The value referred to as the American Dream is indicative of the American social class system. The American Dream reflects what we see as the kind of equality of opportunity that can exist only in a class system. Americans believe that all people, regardless of the conditions into which they were born, have an equal chance to achieve success. Part of the American Dream is the belief that every child can grow up to be president of the United States. A growing body of evidence suggests that the meritocratic ideal is in trouble in America. Ever since the insecurity created by the economic debacle of 2008, many see opportunities slipping away.

The Enlightenment writers were concerned about a system based on birth privileges, inequality and exploitation. E.P. Thompson described Rousseauian socialism that evolved during the Enlightenment. He described 18th century radicalism’s “… profound distrust of the ‘reasons’ of the genteel and comfortable, and of ecclesiastical and academic institutions, not so much because they produced false knowledge but because they offered specious apologetics for a rotten social order based, in the last resort, on violence and material self-interest …. And to this we must add a …cultural or intellectual definition of ‘class’. Everything in the age of ‘reason’ and ‘elegance’ served to emphasize the sharp distinctions between a polite and a demotic culture. Dress, style, gesture, proprieties of speech, grammar and even punctuation were resonant with the signs of class; the polite culture was an elaborated code of social inclusion and exclusion. Classical learning and an accomplishment in the law stood as difficult gates-of-entry into this culture.”1

For Rousseau the main idea was equality and a government that exists in such a way it protects the equality and character of its citizens. The delicate balance between the authority of the state and the rights of the individual citizens is based on a social compact that protects society against factions and gross differences in wealth and gross differences in wealth and privilege among its members. The gap in society comes from class divisions.

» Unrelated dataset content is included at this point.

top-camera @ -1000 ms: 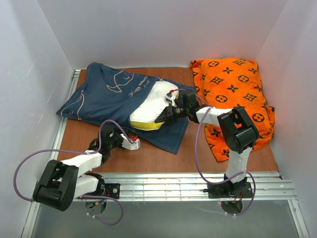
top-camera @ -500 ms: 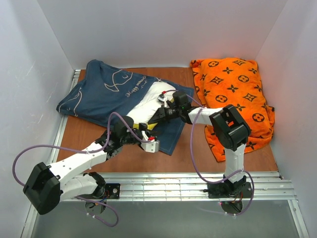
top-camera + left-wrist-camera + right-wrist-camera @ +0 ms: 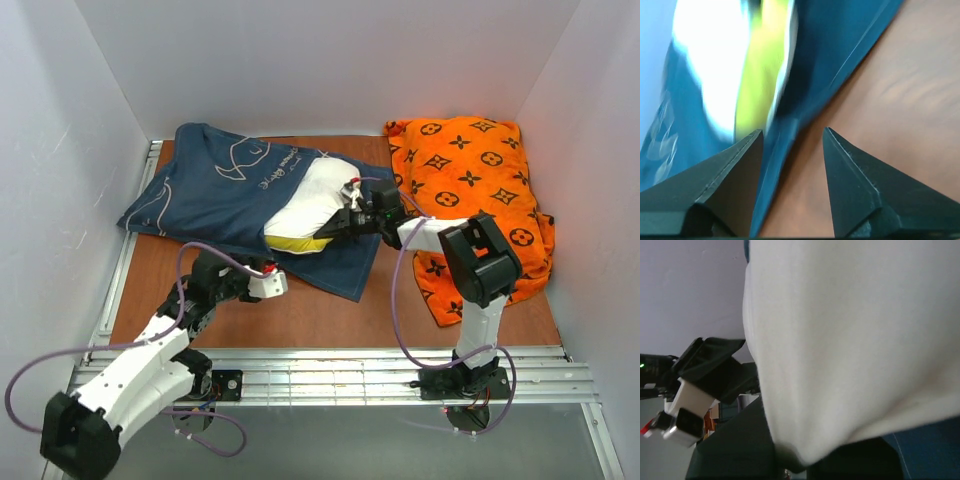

Rousseau believes we must have one power that motivates and binds us all to common goals and ideals. Rousseau’s social contract identified the problem of individualism and consent as sole component of producing government. Humans give up their freedom and consent to be governed. In such a system everyone is treated equally, with no one person having more influence than another (compared to Locke’s liberal individualism that protects the interest of a proprietorial minority). In a class system, an individual’s place in the social system is based on achieved statuses, which are statuses that we either earn or choose and that are not subject to where or to whom we were born. Those born within a class system can choose their educational level, careers, and spouses. Social mobility, or movement up or down the social hierarchy, is a major characteristic of the class system.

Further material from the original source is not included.